To the editor:
For many years my husband and I have hosted friends and strangers to watch and discuss movies at our home in Hancock. My husband’s taste runs to very slow, thoughtful movies, which can be a little hard to stick with sometimes.
We recently watched one called “The Orator,” which is a movie from the island of Samoa. True to form, it’s a slow film. There are lessons in both the film, and in the slowness of the film, that made me want to write today.
The film is very confusing. It does not draw on familiarity, and that’s a good thing since I don’t know anything about Samoa, a country in the South Pacific. Slowly, very slowly, we come to see that they run their political and justice system very differently than the American system with which I am familiar. Their system has pluses and minuses, as does ours, but people are people.
The time we take in watching the film, in accepting that people can be very different and yet the same, is a lesson for all of us in our divided times. It’s somewhat reasonable to give up on the film and to say “This is too unfamiliar, I don’t get it. I’m going to do something else.” But, there are tremendous benefits to sticking with the film. As there are tremendous benefits to sticking with people who are very different from us, whose politics are different from ours, who’s decisions, whose system on which they base their decisions, are different from ours.

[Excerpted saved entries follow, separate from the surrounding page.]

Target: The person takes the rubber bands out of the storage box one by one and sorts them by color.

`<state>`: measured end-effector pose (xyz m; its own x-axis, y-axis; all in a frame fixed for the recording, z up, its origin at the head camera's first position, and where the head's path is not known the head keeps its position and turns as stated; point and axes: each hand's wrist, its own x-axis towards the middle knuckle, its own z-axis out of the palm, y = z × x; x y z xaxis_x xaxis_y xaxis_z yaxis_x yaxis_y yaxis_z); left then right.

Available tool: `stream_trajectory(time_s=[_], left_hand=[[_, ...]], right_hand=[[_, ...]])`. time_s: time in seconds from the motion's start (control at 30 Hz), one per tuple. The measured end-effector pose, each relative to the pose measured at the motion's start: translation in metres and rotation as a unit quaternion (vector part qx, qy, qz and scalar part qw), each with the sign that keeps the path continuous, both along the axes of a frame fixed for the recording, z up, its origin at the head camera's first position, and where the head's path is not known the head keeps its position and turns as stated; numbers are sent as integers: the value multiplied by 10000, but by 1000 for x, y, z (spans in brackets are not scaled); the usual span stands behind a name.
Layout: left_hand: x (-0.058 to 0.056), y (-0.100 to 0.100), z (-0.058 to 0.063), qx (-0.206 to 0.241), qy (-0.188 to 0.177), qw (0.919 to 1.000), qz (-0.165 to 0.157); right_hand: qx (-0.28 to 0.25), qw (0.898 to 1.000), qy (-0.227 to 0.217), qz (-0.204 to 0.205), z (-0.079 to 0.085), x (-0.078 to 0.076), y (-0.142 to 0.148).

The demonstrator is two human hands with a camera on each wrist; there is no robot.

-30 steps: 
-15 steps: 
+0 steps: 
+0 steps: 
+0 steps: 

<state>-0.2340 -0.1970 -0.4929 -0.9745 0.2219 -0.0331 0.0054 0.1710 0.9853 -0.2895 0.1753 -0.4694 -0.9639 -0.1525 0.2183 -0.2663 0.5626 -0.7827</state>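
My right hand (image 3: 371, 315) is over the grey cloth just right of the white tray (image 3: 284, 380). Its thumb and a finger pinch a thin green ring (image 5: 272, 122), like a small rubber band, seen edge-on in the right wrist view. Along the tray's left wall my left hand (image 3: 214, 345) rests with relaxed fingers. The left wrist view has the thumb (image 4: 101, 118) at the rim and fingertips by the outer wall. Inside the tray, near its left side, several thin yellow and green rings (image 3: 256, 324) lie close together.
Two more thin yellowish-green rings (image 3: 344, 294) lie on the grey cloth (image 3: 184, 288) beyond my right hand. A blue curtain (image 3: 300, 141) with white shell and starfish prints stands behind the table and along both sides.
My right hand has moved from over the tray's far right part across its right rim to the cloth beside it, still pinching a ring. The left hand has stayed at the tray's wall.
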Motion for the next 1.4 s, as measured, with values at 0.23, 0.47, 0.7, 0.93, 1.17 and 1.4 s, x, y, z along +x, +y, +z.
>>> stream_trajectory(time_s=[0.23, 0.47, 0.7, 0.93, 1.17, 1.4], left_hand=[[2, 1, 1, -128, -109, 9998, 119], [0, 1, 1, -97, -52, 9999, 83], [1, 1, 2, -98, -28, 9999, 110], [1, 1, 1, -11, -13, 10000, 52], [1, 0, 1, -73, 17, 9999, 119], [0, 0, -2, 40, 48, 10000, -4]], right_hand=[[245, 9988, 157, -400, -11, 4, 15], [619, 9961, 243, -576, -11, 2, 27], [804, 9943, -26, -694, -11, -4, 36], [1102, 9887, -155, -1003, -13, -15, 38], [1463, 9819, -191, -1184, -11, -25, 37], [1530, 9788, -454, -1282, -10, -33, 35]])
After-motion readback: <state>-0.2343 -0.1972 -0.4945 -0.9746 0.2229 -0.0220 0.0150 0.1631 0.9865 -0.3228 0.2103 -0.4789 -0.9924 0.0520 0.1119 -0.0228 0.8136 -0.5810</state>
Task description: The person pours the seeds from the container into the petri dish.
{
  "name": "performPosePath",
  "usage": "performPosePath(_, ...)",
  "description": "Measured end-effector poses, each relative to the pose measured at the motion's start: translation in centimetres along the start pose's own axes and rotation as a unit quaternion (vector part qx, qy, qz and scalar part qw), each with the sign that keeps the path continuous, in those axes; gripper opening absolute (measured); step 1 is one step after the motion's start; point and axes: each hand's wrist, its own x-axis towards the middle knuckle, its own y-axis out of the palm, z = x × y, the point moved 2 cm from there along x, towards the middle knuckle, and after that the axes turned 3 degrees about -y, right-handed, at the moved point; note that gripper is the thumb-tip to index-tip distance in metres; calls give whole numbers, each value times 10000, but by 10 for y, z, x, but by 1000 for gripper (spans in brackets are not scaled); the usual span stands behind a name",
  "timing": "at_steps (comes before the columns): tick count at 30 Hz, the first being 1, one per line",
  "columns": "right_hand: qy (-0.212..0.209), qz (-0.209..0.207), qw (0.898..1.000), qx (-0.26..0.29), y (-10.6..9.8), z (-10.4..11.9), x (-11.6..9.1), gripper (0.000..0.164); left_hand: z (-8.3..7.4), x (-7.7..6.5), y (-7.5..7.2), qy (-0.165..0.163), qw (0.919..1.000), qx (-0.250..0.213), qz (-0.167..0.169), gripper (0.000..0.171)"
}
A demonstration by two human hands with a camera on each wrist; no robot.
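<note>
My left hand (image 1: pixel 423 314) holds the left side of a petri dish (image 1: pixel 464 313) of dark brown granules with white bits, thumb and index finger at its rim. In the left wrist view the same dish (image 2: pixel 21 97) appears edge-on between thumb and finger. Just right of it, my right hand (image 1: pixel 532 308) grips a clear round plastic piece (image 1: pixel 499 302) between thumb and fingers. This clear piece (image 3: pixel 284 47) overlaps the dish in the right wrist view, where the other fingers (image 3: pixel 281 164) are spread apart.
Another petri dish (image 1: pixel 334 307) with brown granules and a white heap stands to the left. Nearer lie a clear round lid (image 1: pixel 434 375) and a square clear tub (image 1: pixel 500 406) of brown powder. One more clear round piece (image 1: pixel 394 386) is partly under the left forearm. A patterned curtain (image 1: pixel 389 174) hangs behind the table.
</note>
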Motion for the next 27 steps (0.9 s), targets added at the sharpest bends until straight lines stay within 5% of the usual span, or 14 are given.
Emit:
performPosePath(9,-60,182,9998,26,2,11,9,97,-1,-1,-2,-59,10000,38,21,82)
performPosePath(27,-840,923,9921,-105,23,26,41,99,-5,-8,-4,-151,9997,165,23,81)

I won’t belabor the point, but maybe you see what I’m trying to say. The film taught me that greeting lack of familiarity with impatience or frustration meant that I would never figure out what was going on. I would never figure out what these fellow people had tried and how it worked for them. It struck me that that’s something I wanted to share in this letter.
I wish to suggest that we are not really listening to one another but rather are impatiently deducing that the people we’re hearing about are wrong and should be dismissed out of hand. The film showed me how much I could learn from setting aside that reaction, letting people tell their story, and then learning from what I heard and saw. I really wanted to share that with you today.